In this sample of 5,000 patients the percentage of complete records varied with ASA Class. This relationship held true for laboratory result and medication order data. Using ASA Class as a surrogate for patient health, the data confirm our initial hypothesis that there exists a statistically significant difference between the completeness of electronic health records for sick patients and the completeness of electronic health records for healthy patients. Sicker patients tend to have more complete records and healthier patients tend to have records that are less complete.

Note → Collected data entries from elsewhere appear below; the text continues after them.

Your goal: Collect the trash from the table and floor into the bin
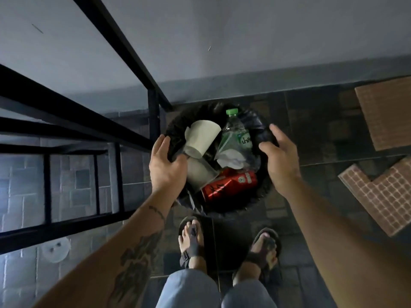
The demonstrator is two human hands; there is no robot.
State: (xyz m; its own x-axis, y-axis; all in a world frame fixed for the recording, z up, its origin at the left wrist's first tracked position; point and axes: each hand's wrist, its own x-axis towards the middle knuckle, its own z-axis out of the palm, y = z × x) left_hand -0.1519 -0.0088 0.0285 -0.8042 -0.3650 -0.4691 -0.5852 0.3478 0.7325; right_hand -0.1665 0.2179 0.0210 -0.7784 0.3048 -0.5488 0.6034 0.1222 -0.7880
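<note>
Dark tiled floor (pixel 315 138) runs up to a pale wall, and a round black bin (pixel 263 192) lined with a black bag stands on it just past the person's sandalled feet, close beside the leg of a black metal frame (pixel 153 116). Both hands reach to the bin's rim from opposite sides. The left hand (pixel 166 165) has its fingers spread over the left edge, touching the bag; the right hand (pixel 281 158) hovers at the right edge with fingers apart and slightly curled, holding nothing. Between them lies the trash: a clear plastic bottle (pixel 235 134) with a green cap, its long axis pointing toward the wall, its green label showing Thai letters; two pale paper cups (pixel 203 138) on their sides; crumpled white paper (pixel 230 160); and a red carton (pixel 229 184) lying crosswise at the near side, its print unreadable. Brown patterned mats (pixel 387 116) lie near the floor's right edge.
</note>
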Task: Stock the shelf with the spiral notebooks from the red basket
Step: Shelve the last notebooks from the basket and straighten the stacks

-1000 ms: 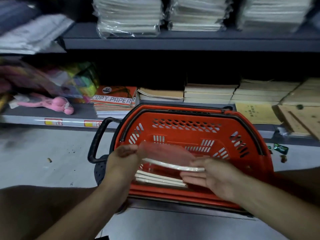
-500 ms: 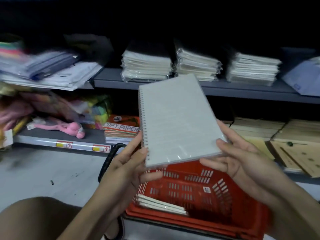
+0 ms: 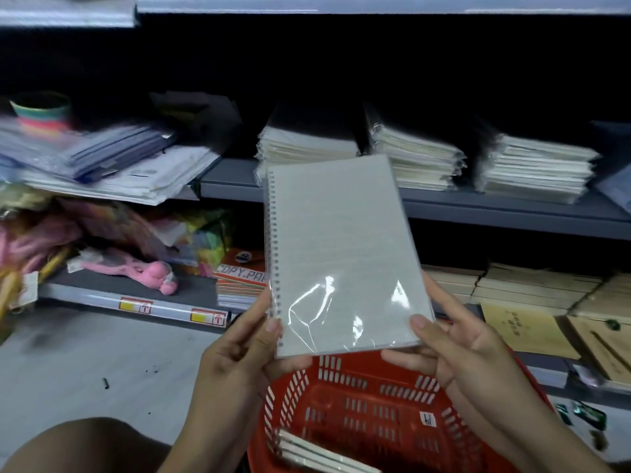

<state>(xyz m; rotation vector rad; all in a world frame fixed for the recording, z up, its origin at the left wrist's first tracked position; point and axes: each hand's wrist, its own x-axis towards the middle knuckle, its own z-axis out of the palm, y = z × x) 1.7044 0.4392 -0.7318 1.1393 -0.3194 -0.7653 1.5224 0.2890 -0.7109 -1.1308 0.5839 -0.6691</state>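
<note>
Held notebook [image 3: 341, 257] up over basket [image 3: 358, 404], both hands pinching its near corners: left hand [image 3: 239, 363] at spiral corner, thumb on cover; right hand [image 3: 454, 349] at opp. corner, thumb on cover, fingers under. Long axis ran away from grip, up twd shelf [image 3: 478, 206]. Stacks [image 3: 416, 158] sat just beyond far edge, slightly right. Prob. right hand nearer. More notebks [image 3: 317, 455] lay in basket, below grip.

A stationery shop: price-tagged shelves [image 3: 478, 208] stacked with wrapped notebooks [image 3: 532, 172].
</note>
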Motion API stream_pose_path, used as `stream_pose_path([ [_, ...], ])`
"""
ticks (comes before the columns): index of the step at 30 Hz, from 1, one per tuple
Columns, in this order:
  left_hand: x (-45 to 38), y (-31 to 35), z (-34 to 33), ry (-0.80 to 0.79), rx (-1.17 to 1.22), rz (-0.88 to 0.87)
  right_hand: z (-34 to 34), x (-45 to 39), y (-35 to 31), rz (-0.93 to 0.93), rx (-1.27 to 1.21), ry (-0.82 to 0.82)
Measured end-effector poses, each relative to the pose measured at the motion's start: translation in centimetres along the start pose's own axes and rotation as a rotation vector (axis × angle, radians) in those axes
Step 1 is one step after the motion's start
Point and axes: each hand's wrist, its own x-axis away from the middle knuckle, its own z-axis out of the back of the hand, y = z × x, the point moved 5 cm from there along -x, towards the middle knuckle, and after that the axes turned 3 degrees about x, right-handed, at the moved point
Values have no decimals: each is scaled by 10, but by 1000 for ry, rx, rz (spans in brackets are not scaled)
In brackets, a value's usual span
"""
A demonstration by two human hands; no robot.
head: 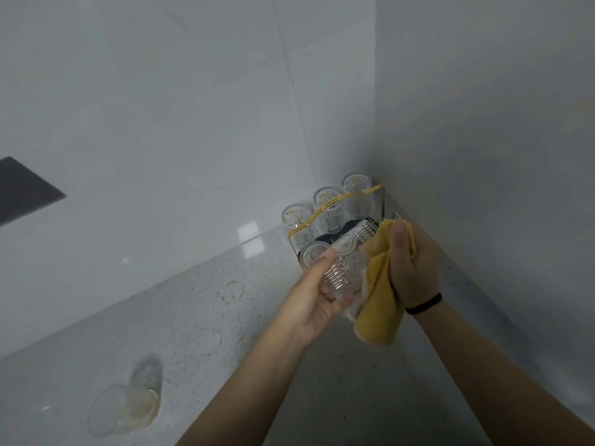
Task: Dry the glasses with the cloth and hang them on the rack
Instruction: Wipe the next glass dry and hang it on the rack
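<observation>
The left hand (309, 300) is closed around a ribbed clear glass (343, 268), holding it tilted in the air just in front of the rack (338, 201). The right hand (413, 262), a dark band at its wrist, is clenched on a yellow cloth (381, 291) that touches the glass and hangs below it. The gold wire rack stands in the far right corner of the speckled tabletop (193, 333), bearing four upturned glasses (328, 210). Another glass (125, 407) lies on its side near the tabletop's front left edge.
</observation>
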Motion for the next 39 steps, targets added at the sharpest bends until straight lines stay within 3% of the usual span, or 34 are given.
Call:
stream_pose_path([
  [4,-13,13,11,132,-191,-78,19,-2,22,-65,72,103],
  [8,-22,44,9,315,-690,-349,27,6,44,-180,102,108],
  [15,-62,65,-29,284,-1279,-688,28,15,58,-291,114,89],
  [20,-92,52,-35,241,-1540,-608,29,16,68,-357,149,73],
  [28,-121,30,-27,195,-1747,-440,25,14,69,-326,136,82],
  [39,-133,24,-22,218,-1801,-429,30,16,83,-368,197,81],
])
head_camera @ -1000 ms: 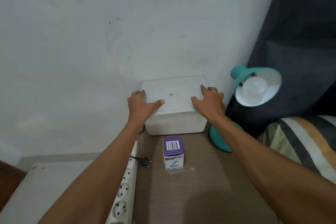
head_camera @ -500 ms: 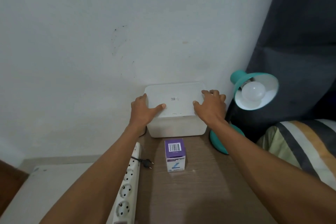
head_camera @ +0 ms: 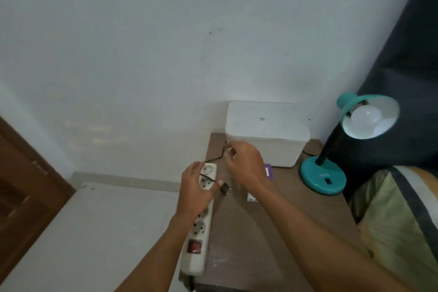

These results should serve as a word of caution to researchers wishing to use EHR data for research. Investigators wishing to reuse EHR data must be aware that blind sampling of complete records within an EHR database may skew the sampled population towards sicker patients.

Acknowledgments

We would like to thank Dr. Bruce Levin and Dr. Charles DiMaggio for their assistance in the preparation of this manuscript. This research was funded under NLM grant R01LM009886 and R01LM010815, an NLM training grant 5T15LM007079, and CTSA award UL1 TR000040. Its contents are solely the responsibility of the authors and do not necessarily represent the official view of NIH.